Phishing is an e-mail impersonating a business, usually a bank or other financial institution, designed to get the recipient to go to a web page designed to look like that business, to collect account information and steal funds from the recipient’s account.
Spearphishing is a newer development in which the attacker uses information that they already have about you to personalize the spam and increase its believability. This is one of the risks to which social media adds; a hacker can use information you post about yourself on the internet to craft a credible-sounding message. You are more likely to click on a scam link in an email that looks like it came from your bank or favorite business than from an unknown source.

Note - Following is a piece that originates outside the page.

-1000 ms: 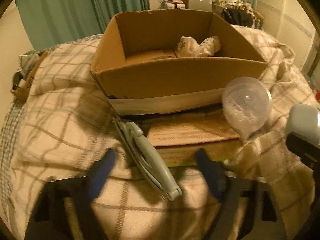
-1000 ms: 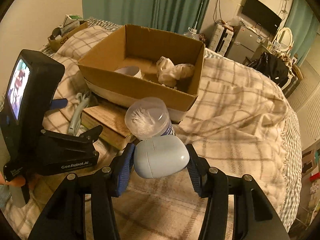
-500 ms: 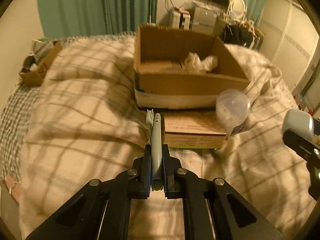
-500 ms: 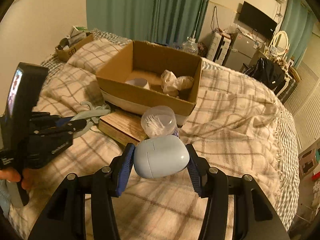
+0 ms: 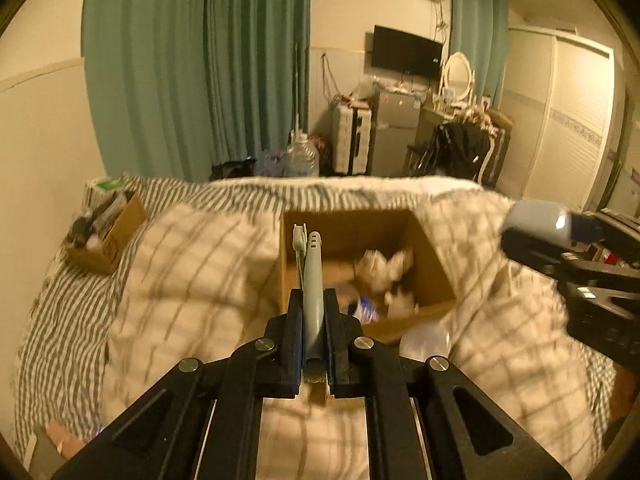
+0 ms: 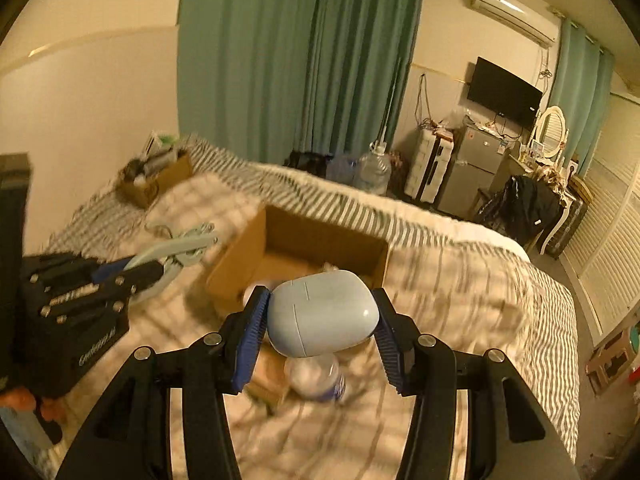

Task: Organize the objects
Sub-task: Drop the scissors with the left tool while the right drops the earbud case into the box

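1. The grey-blue hand tool (image 5: 312,280) was pinched flat between the left gripper's (image 5: 313,336) pads, raised in front of the cardboard box (image 5: 434,276).
2. A pale blue oval case (image 6: 322,317) was clamped by the right gripper (image 6: 320,330), held above the box's near side.
3. Crumpled paper (image 5: 382,270) was seen inside the box, on the checked blanket (image 5: 188,264).

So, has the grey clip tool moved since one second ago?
Yes. The grey clip tool lay on the blanket in front of the cardboard box; now the left gripper holds it lifted, its tip overlapping the box's opening.
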### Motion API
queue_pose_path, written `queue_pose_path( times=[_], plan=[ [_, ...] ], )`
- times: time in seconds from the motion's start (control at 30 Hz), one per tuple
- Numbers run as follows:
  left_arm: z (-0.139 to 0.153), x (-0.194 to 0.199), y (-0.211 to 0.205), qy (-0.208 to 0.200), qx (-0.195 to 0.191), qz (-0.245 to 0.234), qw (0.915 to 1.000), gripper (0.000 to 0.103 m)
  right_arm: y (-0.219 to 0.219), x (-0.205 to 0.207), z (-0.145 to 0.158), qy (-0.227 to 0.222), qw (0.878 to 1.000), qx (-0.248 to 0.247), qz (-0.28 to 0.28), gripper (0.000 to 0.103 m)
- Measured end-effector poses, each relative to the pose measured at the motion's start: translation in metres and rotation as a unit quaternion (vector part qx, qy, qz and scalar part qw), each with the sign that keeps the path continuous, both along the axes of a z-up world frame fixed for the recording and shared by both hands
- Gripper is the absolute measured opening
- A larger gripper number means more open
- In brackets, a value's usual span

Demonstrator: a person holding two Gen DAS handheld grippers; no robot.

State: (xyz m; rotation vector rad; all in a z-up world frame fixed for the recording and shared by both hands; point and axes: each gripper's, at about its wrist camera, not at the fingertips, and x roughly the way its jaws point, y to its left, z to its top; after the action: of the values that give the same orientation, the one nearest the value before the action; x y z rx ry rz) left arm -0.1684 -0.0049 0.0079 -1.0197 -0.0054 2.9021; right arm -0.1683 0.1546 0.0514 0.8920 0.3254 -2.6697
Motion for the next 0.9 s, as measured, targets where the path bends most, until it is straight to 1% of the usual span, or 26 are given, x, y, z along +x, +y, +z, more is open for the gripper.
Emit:
queue_pose_path(
  times=[0.13,0.2,0.27,0.3,0.37,0.47,0.57,0.63,0.67,0.7,0.73,0.77,0.8,0.83,0.87,0.9],
  plan=[
    [0.003,-0.039,0.005,0.004,-0.005,-0.011,0.9999,0.008,-0.004,-0.049,-0.008,-0.011,1.000,-0.005,-0.005,0.050],
    [-0.002,-0.058,0.007,0.002,-0.005,-0.016,0.9999,0.008,-0.008,-0.077,-0.021,-0.022,1.000,-0.002,-0.006,0.050],
    [-0.013,-0.084,0.011,-0.005,-0.008,-0.018,0.9998,0.008,-0.009,-0.102,-0.036,-0.035,0.999,-0.002,-0.008,0.050],
    [-0.018,-0.090,0.012,-0.008,-0.011,-0.017,0.9998,0.008,-0.010,-0.110,-0.044,-0.040,0.999,-0.002,-0.009,0.050],
    [-0.037,-0.109,0.016,-0.022,-0.025,-0.013,0.9994,0.008,-0.011,-0.134,-0.066,-0.056,0.998,-0.005,-0.011,0.050],
    [-0.060,-0.125,0.020,-0.041,-0.024,-0.021,0.9986,0.008,-0.008,-0.152,-0.088,-0.070,0.997,-0.018,-0.012,0.051],
    [-0.078,-0.131,0.019,-0.055,-0.020,-0.027,0.9979,0.009,-0.001,-0.160,-0.107,-0.089,0.995,-0.033,-0.013,0.051],
    [-0.080,-0.127,0.018,-0.043,-0.016,-0.022,0.9987,0.011,0.005,-0.159,-0.109,-0.088,0.995,-0.043,-0.012,0.051],
    [-0.079,-0.124,0.019,-0.040,-0.016,-0.026,0.9987,0.014,0.009,-0.155,-0.104,-0.078,0.996,-0.049,-0.013,0.055],
    [-0.075,-0.120,0.021,-0.038,-0.018,-0.032,0.9986,0.022,0.012,-0.148,-0.096,-0.066,0.996,-0.054,-0.016,0.066],
    [-0.067,-0.113,0.022,-0.034,-0.024,-0.035,0.9985,0.041,0.016,-0.143,-0.088,-0.055,0.997,-0.058,-0.018,0.071],
    [-0.061,-0.111,0.026,-0.029,-0.028,-0.033,0.9986,0.054,0.019,-0.138,-0.077,-0.044,0.997,-0.061,-0.019,0.074],
    [-0.052,-0.105,0.026,-0.019,-0.033,-0.028,0.9989,0.075,0.022,-0.128,-0.064,-0.033,0.997,-0.060,-0.020,0.074],
    [-0.041,-0.094,0.025,-0.002,-0.034,-0.024,0.9991,0.082,0.022,-0.123,-0.055,-0.028,0.998,-0.057,-0.021,0.074],
    [-0.029,-0.083,0.023,0.014,-0.035,-0.021,0.9991,0.083,0.023,-0.113,-0.044,-0.021,0.998,-0.051,-0.023,0.075],
    [-0.022,-0.077,0.022,0.021,-0.036,-0.020,0.9989,0.086,0.023,-0.104,-0.033,-0.016,0.999,-0.045,-0.026,0.077]
  ],
)
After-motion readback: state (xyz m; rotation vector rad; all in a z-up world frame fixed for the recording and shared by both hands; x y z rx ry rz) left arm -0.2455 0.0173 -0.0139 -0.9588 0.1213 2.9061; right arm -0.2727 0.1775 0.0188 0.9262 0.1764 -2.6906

The real answer, then, is that there is nothing of concern inherent to the information stolen in and of itself, but the risk of spearfishing has increased and internet users should be careful.
Beware of unsolicited emails with links or images claiming to be a bank or business. Mouse over the link and see if the browser message matches the alleged address. Companies with whom you have a business relationship are not really going to terminate that relationship if you did not go to a website or install some program… that just does not make sense. If you really think that it is legit, go to the company’s website as you normally would instead of following the email link. Better still, call the company’s helpdesk and see if they really sent you a notification.
Brian Krebs has posted a great article on Avoiding Phishing Scams if you want to read more. McAfee has a page with several useful articles on the subject (interlaced with a lot of marketing material about buying protection from them…) and notes that if you are determined to click the link and try, enter the wrong password first… a scam site won’t know and will accept your bad password!
So, as any IT person worth their salt will tell you, beware of weird emails and attachments, keep your computer patched and Anti-Virus signatures up to date, and always be skeptical.
I was just reading a ZDNet report announcing that Microsoft’s most recent patches are turning off the Autorun/Autoplay feature in XP and Vista. This is a great idea and should help quite a bit with the fight against malware entering through the USB and disk vector.
Many users are unaware of the risks autorun creates, as evidenced by the frequently-quoted (and frequently claimed) Secure Network Technologies study “The Cost of Human Curiosity” in which penetration testers “seeded” a credit union parking lot with pre-infected USB thumb drives. Fifteen of the twenty drives were found by employees and plugged into company computers. The Autorun/Autoplay feature allowed the Trojan to run, collecting passwords, usernames, and other proprietary data, and emailing it back to the security researchers.
The Microsoft Malware Protection Center also posted “Breaking up the Romance between Malware and Autorun”, attributing improved security around autorun in Windows 7 as the reason why “Windows XP users were nearly 10 times as likely to get infected by one of these worms in comparison to Windows 7. “
If you want to be sure of your settings, though, I found a great tutorial entitled “How to disable the Autorun functionality in Windows” on Microsoft’s support page.
Good news, though. Won’t do much for browser-based threats, I am afraid, but a good start.